Opportunity Zones: Tying Economic Development with Equitable Outcomes

    

Legislation: Securing Adequate and Necessary Care for California’s LGBTQ Foster Youth

Criminal Justice Reform: Public Policy Institute of California Analysis on Proposition 47 on Crime and Recidivism

Call for Proposals: LA Homelessness Challenge

June Public Policy Roundup

This month’s Public Policy Roundup includes the Public Policy Institute of California’s recent analysis on the impact census data has on federal funds and California’s spending. In addition, we highlight Philanthropy California’s advocacy efforts around the new appeals process for the 2020 Census Local Updates of Census Addresses (LUCA) program. Furthermore, we are providing members with resources and an opportunity to engage in opposing the citizenship question on the census form, as the Census Bureau has opened public comment for 60 days.

This edition also includes a report by SCG member, Enterprise Community Partners, on the five foundational opportunities to consider in order to maximize outcomes in the new “Opportunity Zones”.  We share details on state legislation focused on ensuring LGBTQ foster youth receive the appropriate health care they need. Finally, we provide a new analysis of Proposition 47’s changes to California’s criminal justice system and details on the launch of the L.A. Homelessness Challenge.

2020 Census

2020 Census Analysis: How Federal Funds Affect State Spending in California

According to the Public Policy Institute of California (PPIC), over $100 billion of state spending came from the federal government, with federal dollars accounting for more than one-third of all state-spending. Over 132 federal programs rely on census data to determine distribution of dollars, amounting to more than $675 billion in federal funding. In California, census data touched 80 percent of federal funds ($77 billion) which the state receives. PPIC concluded that because distribution of dollars for federal programs relies on census data and operates similar to a zero-sum game, the state of California needs to count as well or better than the rest of the country in order to avoid losing federal dollars. For more information, click here.

Graph: Federal Funds Make Up A Significant Share of State Spending

Census Advocacy

OPPOSING THE PROPOSED CHANGES: LOCAL UPDATE OF CENSUS ADDRESSES (LUCA)

Philanthropy California joined organizations across the state in submitting comments on two critical 2020 Census-related regulations. Both proposals, if enacted, would impede California’s ability to have a fair and accurate count. The first is in response to the Federal Register Notice on the procedures for participating in the appeals process for the 2020 Census Local Updates of Census Addresses program.

On May 21, the Office of Management and Budget released a notice of the proposed procedures for local LUCA participants to appeal the Census Bureau’s LUCA decisions. Philanthropy California submitted comments opposing the proposed LUCA appeals process, which would require localities to provide “supporting documentation” for each appealed address that the Census Bureau did not accept and place an undue administrative burden on many large and small localities. The comment period closed on Thursday, June 21, 2018.

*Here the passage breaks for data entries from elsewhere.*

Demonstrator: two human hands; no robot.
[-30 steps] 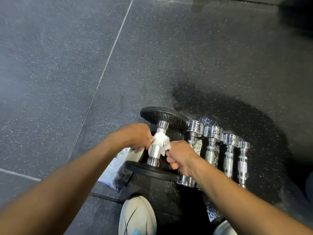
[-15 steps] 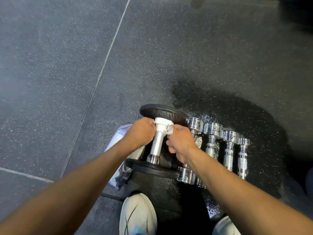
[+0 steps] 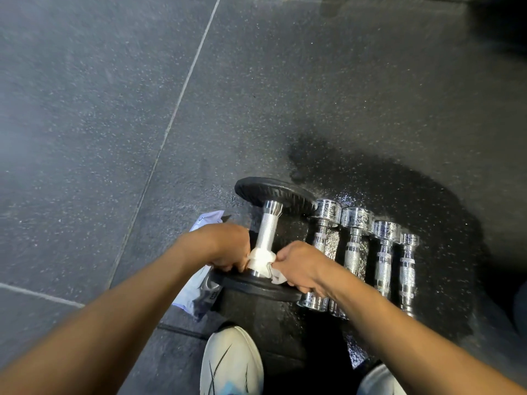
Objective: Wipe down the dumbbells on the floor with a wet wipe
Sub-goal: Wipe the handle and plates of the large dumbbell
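Two hands, left hand (image 3: 225, 246) and right hand (image 3: 302, 266), each grip pinching white wet wipe (image 3: 261, 259) around black dumbbell (image 3: 268, 229) handle

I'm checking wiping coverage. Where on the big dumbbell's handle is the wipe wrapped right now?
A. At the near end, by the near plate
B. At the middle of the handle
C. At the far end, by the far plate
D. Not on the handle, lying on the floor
A: the wipe circles the handle just above the near plate, pulled taut by the left hand and right hand.
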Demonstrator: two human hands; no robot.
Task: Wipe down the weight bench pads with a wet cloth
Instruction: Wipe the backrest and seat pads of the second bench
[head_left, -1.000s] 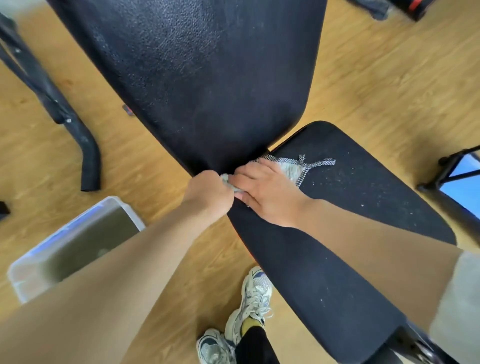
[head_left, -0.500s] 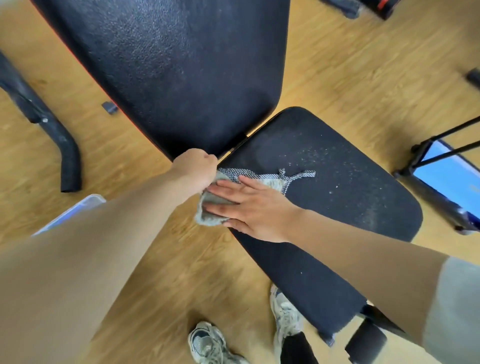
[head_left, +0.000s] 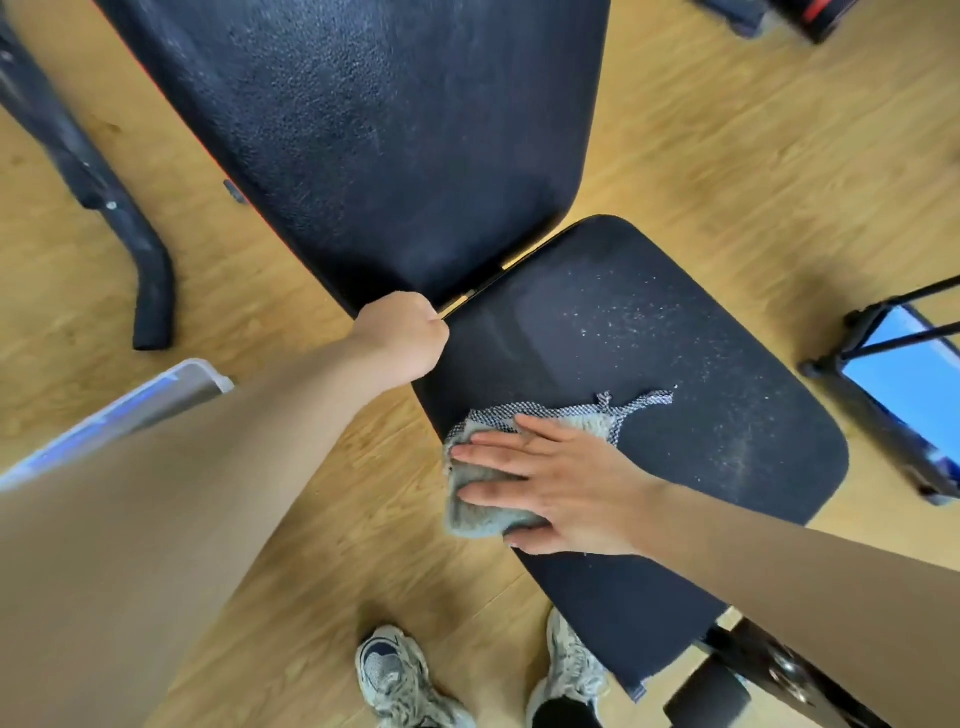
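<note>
Pale wood-grain floor (head_left: 727, 130) lies under a black weight bench seen from above. The back pad (head_left: 389, 130) fills the top of the view, its skin pebbled, with a thin red line along its left edge. Below it, across a narrow gap, the seat pad (head_left: 675, 364) slants down to the right. The seat is black and finely textured, with white specks scattered over its middle and right side, while a band nearer the gap looks darker and smoother. A cloth (head_left: 478, 512) lies on the seat's left edge and hangs a little past it over the floor. It is grey-blue and nubbly, crumpled, with a black-and-white checked border and a thin checked strip trailing off to the right. The right hand (head_left: 566, 493) lies flat on the cloth, fingers (head_left: 488, 452) straight and spread, pressing it to the pad. The left hand (head_left: 402, 338) sits well apart from it, at the left end of the gap between the pads. It looks bunched with its fingers out of sight, so what it grips, if anything, cannot be told. A clear bin (head_left: 156, 395) shows at the left past the forearm, with a black frame leg (head_left: 150, 291) above it. Grey sneakers (head_left: 389, 670) stand at the bottom, and a blue screen (head_left: 904, 384) on a stand is at the right.
</note>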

For a copy of the letter please click here. If you have questions or comments, please contact Karla Mercado, Manager, Public Policy and Philanthropy CA at [email protected].

 

OPPOSING THE CITIZENSHIP QUESTION

On June 8, the Census Bureau released a notice of regulations for the 2020 Census, including the collection of citizenship data. Public comment is open for 60 days (ending August 7) and is an important opportunity to establish a strong record from diverse stakeholders opposing the citizenship question. Philanthropy California, in collaboration with our state and national partners, is planning to submit comments opposing the addition of the citizenship question to the 2020 Census. Submitting comments as part of the rulemaking process is not lobbying and is permissible for private and public foundations.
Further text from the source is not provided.